(Source records)
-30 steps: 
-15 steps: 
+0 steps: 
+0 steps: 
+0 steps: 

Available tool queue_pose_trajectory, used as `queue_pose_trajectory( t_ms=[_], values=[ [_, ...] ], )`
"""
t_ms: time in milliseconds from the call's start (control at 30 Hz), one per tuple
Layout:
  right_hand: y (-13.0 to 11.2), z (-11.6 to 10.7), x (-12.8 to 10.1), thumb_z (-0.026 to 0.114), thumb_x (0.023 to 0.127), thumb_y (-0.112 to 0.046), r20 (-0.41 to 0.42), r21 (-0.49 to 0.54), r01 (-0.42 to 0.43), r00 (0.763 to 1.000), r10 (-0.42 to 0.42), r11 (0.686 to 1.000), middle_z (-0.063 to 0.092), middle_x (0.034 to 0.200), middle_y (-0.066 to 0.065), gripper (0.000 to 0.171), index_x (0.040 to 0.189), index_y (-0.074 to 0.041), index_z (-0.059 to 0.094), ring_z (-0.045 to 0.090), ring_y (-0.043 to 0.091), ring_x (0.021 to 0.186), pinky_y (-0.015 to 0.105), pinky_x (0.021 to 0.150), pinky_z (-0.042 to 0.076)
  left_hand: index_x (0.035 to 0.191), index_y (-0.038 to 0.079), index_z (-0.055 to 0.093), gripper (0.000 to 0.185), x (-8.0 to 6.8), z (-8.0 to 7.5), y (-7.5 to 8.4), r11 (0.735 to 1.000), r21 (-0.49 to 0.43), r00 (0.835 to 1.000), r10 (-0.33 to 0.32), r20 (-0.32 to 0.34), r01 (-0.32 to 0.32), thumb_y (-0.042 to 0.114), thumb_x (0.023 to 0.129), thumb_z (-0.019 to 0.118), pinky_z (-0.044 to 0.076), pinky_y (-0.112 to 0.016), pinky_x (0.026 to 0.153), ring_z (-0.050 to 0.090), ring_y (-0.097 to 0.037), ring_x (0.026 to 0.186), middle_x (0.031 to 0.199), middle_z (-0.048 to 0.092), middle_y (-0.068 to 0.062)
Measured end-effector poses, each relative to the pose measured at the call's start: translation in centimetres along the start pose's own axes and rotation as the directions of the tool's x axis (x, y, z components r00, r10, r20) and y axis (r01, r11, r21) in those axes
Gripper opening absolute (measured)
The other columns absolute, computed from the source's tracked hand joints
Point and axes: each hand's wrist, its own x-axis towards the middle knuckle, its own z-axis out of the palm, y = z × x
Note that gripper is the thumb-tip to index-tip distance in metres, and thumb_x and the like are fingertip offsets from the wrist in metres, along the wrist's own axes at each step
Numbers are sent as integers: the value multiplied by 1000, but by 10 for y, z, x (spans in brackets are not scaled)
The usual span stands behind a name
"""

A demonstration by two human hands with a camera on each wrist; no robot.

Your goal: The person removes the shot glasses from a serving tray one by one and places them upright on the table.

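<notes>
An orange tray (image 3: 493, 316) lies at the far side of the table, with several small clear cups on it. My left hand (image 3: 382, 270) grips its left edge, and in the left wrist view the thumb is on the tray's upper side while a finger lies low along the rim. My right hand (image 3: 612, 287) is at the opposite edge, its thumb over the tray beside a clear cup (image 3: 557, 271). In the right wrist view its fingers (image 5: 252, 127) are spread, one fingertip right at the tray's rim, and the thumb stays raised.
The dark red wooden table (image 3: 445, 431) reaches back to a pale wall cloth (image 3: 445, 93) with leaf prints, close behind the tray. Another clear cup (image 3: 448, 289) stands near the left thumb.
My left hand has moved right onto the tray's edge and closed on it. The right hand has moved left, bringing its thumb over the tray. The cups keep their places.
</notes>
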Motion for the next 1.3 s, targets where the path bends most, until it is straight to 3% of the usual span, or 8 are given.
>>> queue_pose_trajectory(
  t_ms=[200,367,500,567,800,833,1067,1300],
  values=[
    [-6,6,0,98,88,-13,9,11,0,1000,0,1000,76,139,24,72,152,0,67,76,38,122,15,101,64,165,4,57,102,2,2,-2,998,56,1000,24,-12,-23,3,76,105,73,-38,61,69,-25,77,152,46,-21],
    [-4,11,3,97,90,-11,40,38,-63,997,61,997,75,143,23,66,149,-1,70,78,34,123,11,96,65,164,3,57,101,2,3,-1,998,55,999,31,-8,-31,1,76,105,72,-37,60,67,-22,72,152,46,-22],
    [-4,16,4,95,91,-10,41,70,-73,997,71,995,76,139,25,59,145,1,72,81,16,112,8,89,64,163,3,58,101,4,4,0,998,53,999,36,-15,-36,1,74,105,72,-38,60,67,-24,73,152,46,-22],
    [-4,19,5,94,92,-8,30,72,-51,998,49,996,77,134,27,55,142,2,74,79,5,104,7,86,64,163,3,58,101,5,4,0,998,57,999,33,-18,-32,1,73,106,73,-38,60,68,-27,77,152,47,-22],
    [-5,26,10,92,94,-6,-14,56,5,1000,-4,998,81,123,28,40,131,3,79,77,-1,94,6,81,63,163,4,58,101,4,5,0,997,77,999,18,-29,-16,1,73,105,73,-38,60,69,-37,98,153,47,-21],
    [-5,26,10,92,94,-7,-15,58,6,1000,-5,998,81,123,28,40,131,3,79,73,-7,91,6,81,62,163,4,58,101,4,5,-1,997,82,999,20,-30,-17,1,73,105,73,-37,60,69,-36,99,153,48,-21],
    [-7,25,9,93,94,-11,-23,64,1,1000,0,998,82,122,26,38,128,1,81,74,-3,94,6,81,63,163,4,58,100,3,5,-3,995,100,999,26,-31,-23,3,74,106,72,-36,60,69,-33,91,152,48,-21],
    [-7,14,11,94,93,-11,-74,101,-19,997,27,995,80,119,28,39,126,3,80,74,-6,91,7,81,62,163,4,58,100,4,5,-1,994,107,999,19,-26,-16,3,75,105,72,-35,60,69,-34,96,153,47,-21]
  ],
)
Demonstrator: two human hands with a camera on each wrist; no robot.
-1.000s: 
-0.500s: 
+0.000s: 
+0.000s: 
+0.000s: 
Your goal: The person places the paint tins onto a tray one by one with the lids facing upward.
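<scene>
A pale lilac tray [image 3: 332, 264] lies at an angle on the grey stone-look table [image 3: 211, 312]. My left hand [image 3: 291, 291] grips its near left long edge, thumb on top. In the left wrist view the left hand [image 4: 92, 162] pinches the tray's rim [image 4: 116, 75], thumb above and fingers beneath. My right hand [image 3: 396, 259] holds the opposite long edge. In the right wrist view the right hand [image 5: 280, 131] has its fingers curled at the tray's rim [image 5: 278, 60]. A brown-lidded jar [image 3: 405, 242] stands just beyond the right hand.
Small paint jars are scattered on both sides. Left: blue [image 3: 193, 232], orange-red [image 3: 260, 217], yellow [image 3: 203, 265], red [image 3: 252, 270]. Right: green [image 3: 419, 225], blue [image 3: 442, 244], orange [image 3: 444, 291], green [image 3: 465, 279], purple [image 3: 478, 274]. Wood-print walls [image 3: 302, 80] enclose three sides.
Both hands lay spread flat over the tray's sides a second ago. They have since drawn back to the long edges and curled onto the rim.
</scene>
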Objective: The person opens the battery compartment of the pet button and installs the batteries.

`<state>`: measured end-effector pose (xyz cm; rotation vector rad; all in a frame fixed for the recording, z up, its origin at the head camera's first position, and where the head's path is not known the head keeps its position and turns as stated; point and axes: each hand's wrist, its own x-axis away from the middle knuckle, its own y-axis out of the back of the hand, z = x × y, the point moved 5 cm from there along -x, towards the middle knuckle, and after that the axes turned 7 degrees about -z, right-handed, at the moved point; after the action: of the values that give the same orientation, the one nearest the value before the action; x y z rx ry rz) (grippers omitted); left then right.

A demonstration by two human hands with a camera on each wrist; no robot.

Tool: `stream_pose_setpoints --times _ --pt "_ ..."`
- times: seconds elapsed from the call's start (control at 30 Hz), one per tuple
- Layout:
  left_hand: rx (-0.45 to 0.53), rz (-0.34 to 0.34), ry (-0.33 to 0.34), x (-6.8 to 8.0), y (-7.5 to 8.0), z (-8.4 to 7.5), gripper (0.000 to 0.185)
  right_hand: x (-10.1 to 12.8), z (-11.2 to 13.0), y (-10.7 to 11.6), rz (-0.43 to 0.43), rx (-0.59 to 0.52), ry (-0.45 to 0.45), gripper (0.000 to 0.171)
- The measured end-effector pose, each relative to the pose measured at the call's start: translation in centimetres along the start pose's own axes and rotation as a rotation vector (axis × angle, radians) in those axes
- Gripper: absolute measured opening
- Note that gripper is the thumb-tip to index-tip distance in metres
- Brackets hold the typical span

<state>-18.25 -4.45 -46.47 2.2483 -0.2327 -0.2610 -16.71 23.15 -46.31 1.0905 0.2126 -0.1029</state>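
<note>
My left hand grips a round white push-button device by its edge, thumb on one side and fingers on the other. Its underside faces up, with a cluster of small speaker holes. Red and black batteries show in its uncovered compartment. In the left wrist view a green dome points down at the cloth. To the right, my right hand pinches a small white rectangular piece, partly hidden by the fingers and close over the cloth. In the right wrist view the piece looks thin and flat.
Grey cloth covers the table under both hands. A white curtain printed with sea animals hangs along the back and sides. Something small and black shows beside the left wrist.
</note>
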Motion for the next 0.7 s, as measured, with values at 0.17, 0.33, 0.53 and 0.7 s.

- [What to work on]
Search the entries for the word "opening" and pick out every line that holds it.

- [Exercise response]
Gripper opening absolute (measured)
- Gripper: absolute measured opening

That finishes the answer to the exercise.